AIM OF THE TASK:
The listing that follows must be given again in full and exactly.

DATA SHOWN:
::::::::
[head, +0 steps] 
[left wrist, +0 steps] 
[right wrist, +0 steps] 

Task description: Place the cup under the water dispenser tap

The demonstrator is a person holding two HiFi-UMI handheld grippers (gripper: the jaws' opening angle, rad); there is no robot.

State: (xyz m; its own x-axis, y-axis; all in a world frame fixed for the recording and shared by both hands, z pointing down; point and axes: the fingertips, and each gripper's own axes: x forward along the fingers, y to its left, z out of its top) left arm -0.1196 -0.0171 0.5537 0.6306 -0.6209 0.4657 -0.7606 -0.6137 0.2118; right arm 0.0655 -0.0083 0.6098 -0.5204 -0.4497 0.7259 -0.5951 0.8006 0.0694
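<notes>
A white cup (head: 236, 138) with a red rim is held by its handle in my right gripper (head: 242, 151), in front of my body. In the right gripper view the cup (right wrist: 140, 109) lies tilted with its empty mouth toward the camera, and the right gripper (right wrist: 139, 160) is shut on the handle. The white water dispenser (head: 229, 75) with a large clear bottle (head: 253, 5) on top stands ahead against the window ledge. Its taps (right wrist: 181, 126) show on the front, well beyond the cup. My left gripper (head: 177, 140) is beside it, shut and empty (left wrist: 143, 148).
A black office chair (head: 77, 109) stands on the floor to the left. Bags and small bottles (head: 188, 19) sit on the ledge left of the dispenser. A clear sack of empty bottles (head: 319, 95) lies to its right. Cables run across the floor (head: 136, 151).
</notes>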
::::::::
OUTPUT OF THE TASK:
[head, +0 steps] 
[left wrist, +0 steps] 
[right wrist, +0 steps] 

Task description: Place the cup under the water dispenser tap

The demonstrator is a person holding two HiFi-UMI handheld grippers (gripper: the jaws' opening angle, rad); there is no robot.

State: (xyz m; its own x-axis, y-axis; all in a world frame fixed for the recording and shared by both hands, z pointing down; point and axes: the fingertips, and each gripper's own axes: x forward along the fingers, y to its left, z out of its top) left arm -0.1196 -0.0171 0.5537 0.6306 -0.6209 0.4657 -0.7606 -0.6137 0.2118; right arm 0.0655 -0.0083 0.6098 -0.5204 -0.4497 0.7259 -0.5951 0.8006 0.0694
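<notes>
A white cup (head: 236, 138) with a red rim is held by its handle in my right gripper (head: 242, 151), in front of my body. In the right gripper view the cup (right wrist: 140, 109) lies tilted with its empty mouth toward the camera, and the right gripper (right wrist: 139, 160) is shut on the handle. The white water dispenser (head: 229, 75) with a large clear bottle (head: 253, 5) on top stands ahead against the window ledge. Its taps (right wrist: 181, 126) show on the front, well beyond the cup. My left gripper (head: 177, 140) is beside it, shut and empty (left wrist: 143, 148).
A black office chair (head: 77, 109) stands on the floor to the left. Bags and small bottles (head: 188, 19) sit on the ledge left of the dispenser. A clear sack of empty bottles (head: 319, 95) lies to its right. Cables run across the floor (head: 136, 151).
</notes>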

Nothing more remains to be added to this answer.